Archive for May 12, 2016

Thursday, May 12, 2016

Proposed Client-side Encryption in OmniFocus

Wim Lewis (via Ken Case):

Our main goal is to secure your data against a passive attacker: someone who can read the files on the server, intercept them on the network, look at old backup tapes, etc., but who cannot modify your files on the server. This describes a lot of real-world compromises. The passive attacker should be able to learn very little about your use of OmniFocus. They will, by definition, be able to tell when you’re making changes and syncing them, and they can tell if you’ve added an especially large attachment, for example, because of the increase in traffic. But they should not be able to read the contents of any of your tasks.

[…]

An OmniFocus sync database is a directory full of files which are read and written asynchronously by multiple clients that don’t have other ways to communicate.

An encrypted database has one extra file, the “encryption metadata” or key management file. Your passphrase decrypts this file, which contains one or more file-encryption subkeys, each with an identifying key index.

[…]

TL;DR: PBKDF2-SHA256, AESWRAP, AES128-CTR, HMAC-SHA256.

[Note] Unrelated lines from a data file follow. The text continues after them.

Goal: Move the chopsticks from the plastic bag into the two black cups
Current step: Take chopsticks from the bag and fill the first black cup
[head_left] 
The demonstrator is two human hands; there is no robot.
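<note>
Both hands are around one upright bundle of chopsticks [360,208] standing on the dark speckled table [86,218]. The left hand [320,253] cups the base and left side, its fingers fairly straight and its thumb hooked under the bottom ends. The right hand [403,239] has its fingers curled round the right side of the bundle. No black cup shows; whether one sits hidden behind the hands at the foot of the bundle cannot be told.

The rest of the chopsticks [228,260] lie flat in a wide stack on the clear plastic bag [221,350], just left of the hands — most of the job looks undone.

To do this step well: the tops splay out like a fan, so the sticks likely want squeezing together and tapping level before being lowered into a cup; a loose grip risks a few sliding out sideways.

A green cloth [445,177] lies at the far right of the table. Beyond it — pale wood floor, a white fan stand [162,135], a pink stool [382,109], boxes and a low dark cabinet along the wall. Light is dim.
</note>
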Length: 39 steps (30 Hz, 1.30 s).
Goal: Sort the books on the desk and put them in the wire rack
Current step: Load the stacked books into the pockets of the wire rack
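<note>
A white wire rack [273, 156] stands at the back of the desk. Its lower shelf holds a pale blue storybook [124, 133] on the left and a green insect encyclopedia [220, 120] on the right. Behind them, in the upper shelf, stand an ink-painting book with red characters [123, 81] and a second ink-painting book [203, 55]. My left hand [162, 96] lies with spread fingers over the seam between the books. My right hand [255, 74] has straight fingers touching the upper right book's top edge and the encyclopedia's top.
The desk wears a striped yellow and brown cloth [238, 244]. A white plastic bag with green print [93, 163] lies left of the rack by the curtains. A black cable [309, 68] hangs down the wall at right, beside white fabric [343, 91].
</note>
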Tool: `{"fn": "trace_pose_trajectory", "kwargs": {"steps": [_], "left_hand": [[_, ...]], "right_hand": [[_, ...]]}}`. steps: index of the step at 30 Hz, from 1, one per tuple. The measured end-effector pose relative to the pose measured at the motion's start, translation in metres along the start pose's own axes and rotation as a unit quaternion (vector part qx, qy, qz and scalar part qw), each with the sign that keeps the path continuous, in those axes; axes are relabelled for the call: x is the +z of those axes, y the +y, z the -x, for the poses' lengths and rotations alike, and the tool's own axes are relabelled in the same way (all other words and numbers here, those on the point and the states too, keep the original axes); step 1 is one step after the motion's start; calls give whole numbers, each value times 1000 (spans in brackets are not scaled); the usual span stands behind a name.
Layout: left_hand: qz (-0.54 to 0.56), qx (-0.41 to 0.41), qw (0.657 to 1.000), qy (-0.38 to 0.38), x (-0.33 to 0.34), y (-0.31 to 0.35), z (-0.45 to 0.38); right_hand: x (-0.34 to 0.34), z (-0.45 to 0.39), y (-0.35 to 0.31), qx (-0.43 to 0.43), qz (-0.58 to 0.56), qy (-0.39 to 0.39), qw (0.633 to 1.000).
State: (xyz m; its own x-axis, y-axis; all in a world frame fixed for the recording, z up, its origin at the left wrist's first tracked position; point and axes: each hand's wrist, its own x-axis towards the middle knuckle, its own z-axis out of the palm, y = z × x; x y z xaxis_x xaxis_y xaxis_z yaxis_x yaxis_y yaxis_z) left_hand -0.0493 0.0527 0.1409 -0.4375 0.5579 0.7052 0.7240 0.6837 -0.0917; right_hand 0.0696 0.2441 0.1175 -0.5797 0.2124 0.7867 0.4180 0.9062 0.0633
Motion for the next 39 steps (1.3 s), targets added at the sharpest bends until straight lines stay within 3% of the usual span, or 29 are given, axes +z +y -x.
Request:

Long List of Ways Mac OS X Starts Code Running

John Gordon:

Without an uninstaller we end up doing a hunting expedition when weird things happen. Code that starts automatically is particularly hard to track down. I wrote this post as a reference for me, drawing from a few Super User and other posts[…]

Keir Thomas:

Moving beyond Gordon’s analysis, two free apps can help begin to sort out the mess and discover what apps are attempting to run in the background of your Mac:

  • KnockKnock: Malware installs itself persistently, to ensure it is automatically executed each time a computer is restarted. KnockKnock uncovers persistently installed software in order to generically reveal such malware.
  • Etrecheck: EtreCheck is a free tool that explains what is going on inside your Macintosh. It consolidates information from over 50 different diagnostics tasks and displays it all on one concise report.

Beware the UIKit Visitors

Rupert H:

My discovery for the day is iOS has an O(n^2) cost to add a subview so never have too many subviews on a view or performance goes to shit

Wooji Juice:

I’ve found that setting tintColor on the view manually before adding it to the hierarchy helps a lot.

Benjamin Encz:

This means, that as soon as a _UITintColorVisitor has an original visited view (which is true after it visited its first view), the outlined code checks if the subviews array of the originalVisitedView contains the currently visited view. This check scans the full array of subviews; in cases where the originalVisitedView is our root view, the cost of this operation grows linearly with the amount of added subviews.

[…]

Once we know the memory address offset we can create breakpoints in lldb based on addresses in Hopper.

[…]

With this approach I identified that with the current sample code, eax always refers to the root view. This means we are iterating over all subviews of the root view, N times for each subview that is added.

Update (2016-05-14): See also: Hacker News.

Compile Time vs. Run Time Type Checking in Swift

Benjamin Encz:

The dynamic type check in the above example actually works correctly. The body of the if let block is only executed for types that conform to our two expected protocols. However, we cannot convey this to the compiler. The compiler expects a concrete type (one that has a fully specified type at compile time) that conforms to HumanType and HasName. All we can offer is a dynamically verified type.

[…]

The solution of the “type erased” function that accept an Any argument isn’t really nice either; but in practice I have used similar approaches in cases where other code guarantees that the function will be called with the correct type, but there wasn’t a way of expressing that within Swift’s type system.

Update (2016-05-12): Joe Groff:

It is possible to “open” a protocol<> type into a concrete type via a protocol extension.